Put money in their camp account

Most camps have a camp store at which students can purchase items. Deposit the money you might have spent on a care package into your child’s camp store account, tell them it’s there, and how much you’ve put in. This will allow them to make decisions about purchases, as well as learn to budget the money if there is more than one thing they wish to purchase.

Going this route can financially benefit your camp, especially during these COVID-19 times when camps have suffered great losses, and will continue to face challenges this summer, according to the ACA. It’s also more environmentally friendly, adds Cheley, as buying local from the store cuts down on shipping needs and packing waste.

Send Your Kids A Fill-In Letter

Do you have kids of few written words? Help them out by sending a simple fill-in-the-blank letter they can mail back to you, and learn about what they are doing at the same time.

I am in ________ cabin.
My new friend’s name is ________.
My counselor is ___________ and I like him because ___________.
My favorite activity has been ___________ because ____________.

What to Say in a Camp Letter

• DO check the camp’s website/social media on which they post photos or details about what kids have been doing. Comment about one or two of these things in your letter.
• DO tell your children that you are busy, doing fine, and that they aren’t really missing anything. Remain upbeat and positive.
• DO compliment them and relate it back to how their positive attributes will help them succeed at camp.
• DO ask questions, so they will be prompted to write back.

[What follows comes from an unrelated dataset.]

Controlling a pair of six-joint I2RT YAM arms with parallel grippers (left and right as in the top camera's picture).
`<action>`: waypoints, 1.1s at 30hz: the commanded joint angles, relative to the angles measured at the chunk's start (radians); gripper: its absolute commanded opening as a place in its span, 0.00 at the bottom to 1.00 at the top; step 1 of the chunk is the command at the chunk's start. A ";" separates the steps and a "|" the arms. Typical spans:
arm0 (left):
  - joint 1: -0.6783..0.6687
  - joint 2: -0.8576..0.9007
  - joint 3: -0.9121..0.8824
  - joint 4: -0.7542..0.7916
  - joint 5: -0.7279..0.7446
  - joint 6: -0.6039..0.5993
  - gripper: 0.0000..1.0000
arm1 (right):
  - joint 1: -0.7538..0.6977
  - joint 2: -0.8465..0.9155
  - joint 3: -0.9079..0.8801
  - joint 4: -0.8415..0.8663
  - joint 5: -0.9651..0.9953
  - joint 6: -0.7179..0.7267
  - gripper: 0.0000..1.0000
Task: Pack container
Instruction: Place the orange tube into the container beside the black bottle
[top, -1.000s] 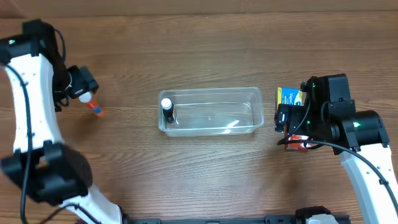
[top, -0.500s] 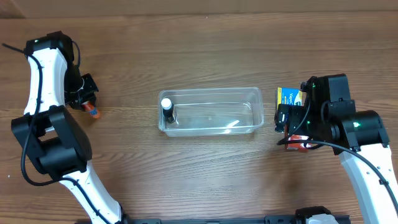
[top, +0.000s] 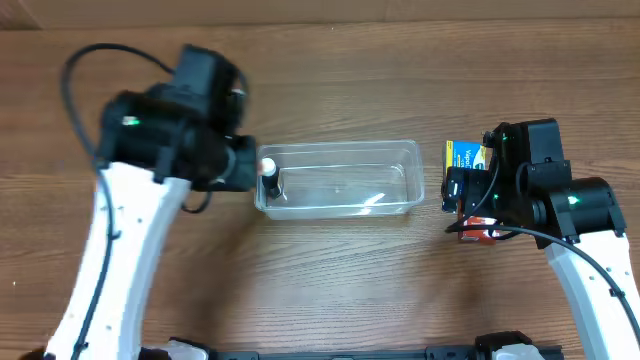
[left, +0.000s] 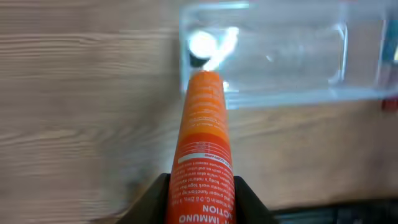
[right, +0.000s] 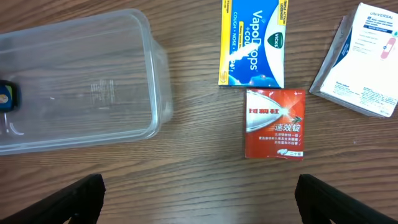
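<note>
The clear plastic container (top: 340, 147) lies mid-table, with a small white-capped bottle (top: 268, 168) standing in its left end. My left gripper (top: 243, 165) is at the container's left end, shut on an orange tube (left: 202, 137). In the left wrist view the gripper (left: 202, 200) clamps the tube's base, and the tube's far tip points at the container (left: 286, 56) near the bottle cap (left: 200, 45). My right gripper (right: 202, 198) hangs open above bare wood, right of the container (right: 87, 81).
Right of the container lie a blue Vicks packet (right: 254, 40), a red packet (right: 274, 123) and a white box (right: 367, 59). The overhead view shows the blue packet (top: 462, 157) partly under the right arm.
My left gripper shut on the orange tube at the far left, and the arm swung right with it to the container's left end. The right arm has stayed still.
</note>
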 joint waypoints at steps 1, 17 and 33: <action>-0.136 0.013 -0.147 0.084 0.006 -0.078 0.04 | -0.003 -0.008 0.024 0.002 -0.006 0.004 1.00; -0.120 0.226 -0.435 0.380 -0.099 -0.106 0.08 | -0.003 -0.006 0.010 0.008 -0.017 0.004 1.00; -0.084 0.201 -0.116 0.219 -0.102 -0.106 0.81 | -0.003 -0.006 0.010 0.007 -0.016 0.003 1.00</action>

What NOT to Say in a Camp Letter

• DON’T remind them what they are missing out on at home. While you might think this is news they’ll be interested in, it could just cause feelings of homesickness.
• DON’T put pressure on them to process things that might not be going well in the family. Young people can feel stressed if they believe that them being gone is having a negative impact, says Cheley, even if you mean well.
• DON’T tell your child how different things are without them. Make them think you are doing fine, so they can focus on friends and activities at camp.

Dear Parents: Live It Up!

You’ve worked hard to be able to afford to send your kids to camp, and thanks to trained staff, they’ll have more supervision and more unplugged time at camp than anywhere else. Take this time as parents to recharge, knowing they are in good hands.

In my case, my two kids have never managed to go to camp on the same weeks, but this, too, has been a gift. It has allowed my husband and I to focus on one child at a time and do things the child-at-home wants to do, without having to compromise with the very-opposite-personality sibling. Pre-pandemic, we battled the day away with our son at the Colorado Renaissance Festival, which our teen daughter was all too happy to miss while attending Girl Scout camp at Tomahawk Ranch.

You could also arrange a date night or a date-overnight (knowing you don’t have to be home for the babysitter); eat at a restaurant the kids never want to go to; binge on shows the kids can’t watch; tackle a home project that’s tough to finish with the kids around; try ax throwing or skydiving; read a book you never have time for; visit with an old friend; sleep in and take long showers. You’ve earned it.

Lydia Rueger is an Arvada-based freelance writer, mom of two, and picture book author.